## YOUR ASSIGNMENT
Print only the line with "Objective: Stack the" and the lines after it, ending with the last line of the material, each exactly as it stands.

>>>>

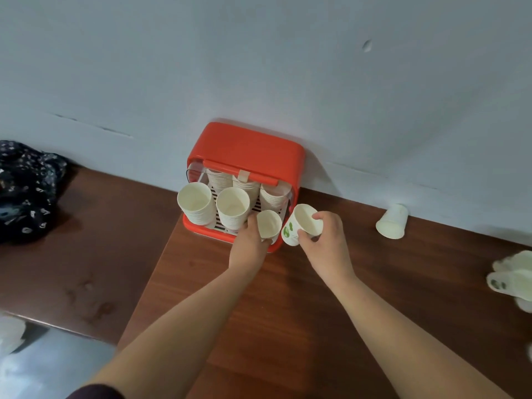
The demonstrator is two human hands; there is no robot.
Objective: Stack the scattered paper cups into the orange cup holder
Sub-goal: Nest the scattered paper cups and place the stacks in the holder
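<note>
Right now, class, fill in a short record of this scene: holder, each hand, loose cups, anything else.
holder: orange cup holder on the wooden table, against the wall
stacks: cup stacks inside it
left hand: holds a plain cup at the holder's front right
right hand: grips a green-printed cup beside the holder
loose cups: tipped cup by the wall; cup heap at right edge
other: dark patterned cloth, far left

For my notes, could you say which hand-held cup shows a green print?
The tilted cup in the right hand, beside the orange holder; the left hand holds a plain cup.
</note>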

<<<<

## OUTPUT
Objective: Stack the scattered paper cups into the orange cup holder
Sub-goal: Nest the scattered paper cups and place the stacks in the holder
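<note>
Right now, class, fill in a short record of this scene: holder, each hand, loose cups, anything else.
holder: orange cup holder on the wooden table, against the wall
stacks: cup stacks inside it
left hand: holds a plain cup at the holder's front right
right hand: grips a green-printed cup beside the holder
loose cups: tipped cup by the wall; cup heap at right edge
other: dark patterned cloth, far left

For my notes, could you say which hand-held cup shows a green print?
The tilted cup in the right hand, beside the orange holder; the left hand holds a plain cup.
</note>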

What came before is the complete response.